Now, of course, James is not talking about the core content of the Christian faith. If he had said that the essence of the content of the Christian faith was caring for those less fortunate, he would’ve been dead wrong. We know from the rest of the Bible that at the very heart of the content of our faith is the amazing message of Jesus Christ, and him crucified. When Paul wrote his first letter to the Corinthians, he insisted that the message of the cross alone is the power of God to those who are being saved (1Corinthians 1:18 ). The cross must always remain at the very core of the Christian message. Christ’s life in exchange for ours. His sacrifice to pay for our sin. His life given, so that we could gain ours back. That’s the core content of our faith.

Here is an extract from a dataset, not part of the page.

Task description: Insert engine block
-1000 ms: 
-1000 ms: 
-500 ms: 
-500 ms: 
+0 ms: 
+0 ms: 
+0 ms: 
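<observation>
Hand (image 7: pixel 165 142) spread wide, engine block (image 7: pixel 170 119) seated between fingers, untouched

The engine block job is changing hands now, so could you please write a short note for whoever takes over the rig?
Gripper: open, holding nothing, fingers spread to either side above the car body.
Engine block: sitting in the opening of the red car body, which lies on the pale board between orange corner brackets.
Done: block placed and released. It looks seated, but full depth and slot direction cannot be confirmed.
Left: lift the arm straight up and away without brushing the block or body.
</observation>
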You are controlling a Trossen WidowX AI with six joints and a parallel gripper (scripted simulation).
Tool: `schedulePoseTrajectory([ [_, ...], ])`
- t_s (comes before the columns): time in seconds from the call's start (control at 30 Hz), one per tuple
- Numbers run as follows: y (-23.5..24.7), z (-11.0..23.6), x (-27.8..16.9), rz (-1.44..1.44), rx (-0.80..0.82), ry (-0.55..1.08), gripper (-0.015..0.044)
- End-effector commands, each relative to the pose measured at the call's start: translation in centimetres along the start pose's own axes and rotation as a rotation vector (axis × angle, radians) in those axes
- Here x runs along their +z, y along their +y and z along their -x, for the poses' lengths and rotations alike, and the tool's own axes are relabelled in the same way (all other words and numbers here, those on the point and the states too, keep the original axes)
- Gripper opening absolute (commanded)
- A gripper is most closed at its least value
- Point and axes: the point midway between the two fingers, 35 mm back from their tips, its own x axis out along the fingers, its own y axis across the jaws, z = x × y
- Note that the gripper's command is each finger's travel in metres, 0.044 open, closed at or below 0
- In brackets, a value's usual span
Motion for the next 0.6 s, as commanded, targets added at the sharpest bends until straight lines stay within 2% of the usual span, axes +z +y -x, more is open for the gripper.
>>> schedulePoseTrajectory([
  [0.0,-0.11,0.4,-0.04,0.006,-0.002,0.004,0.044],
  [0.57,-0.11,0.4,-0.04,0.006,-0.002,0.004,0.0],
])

But caring for others is the necessary expression of that faith. If we have the content, but not the expression, we don’t have faith. If we have the content, but not the expression, we have a profession of faith but not a possession of faith. James would make his point even clearer in his second chapter. “What good is it, my brothers, if a man claims to have faith but has no deeds? Can such faith save him?” No: it cannot, James says just a few verses later. “Faith by itself, if it is not accompanied by action, is dead” (James 2:14 , 17).

Real faith expresses itself in the everyday details. Listen well. Keep your cool. Keep it clean. Care for others.

This is where the rubber hits the road. Do you hear the Word and DO it, in the nooks and crannies of your life? Jesus, in John 14:15 , said, “If you love me, you will obey what I command.” Just a few verses later, he says it again. “If anyone loves me, he will obey my teaching” ( 14:23 ). You see: the test of whether our love for Christ is genuine is fanatical obedience.

Do you love Jesus? You need only look at your life. If you see there a fanatical desire to obey him in ALL things, then you know your love is real.

Fanatics, of course, are not perfect. But fanatics do have a desire, more than anything else, to please and obey the Lord, because it’s in obedience that our love for God is shown.

When we obey, it’s is a sign of our thankfulness for the love God has shown us. He came to us in Jesus Christ so that we might receive that love and then return that love in fanatical obedience.

Finally, know this: As you obey, relying on the Holy Spirit, you will experience God’s blessing on your life. That’s the promise James gave us in vs. 25. “The [person] who looks intently into the perfect law that gives freedom, and continues to do this, not forgetting what he has heard, but doing it – he (or she) will be blessed.” Thanks be to God. Amen.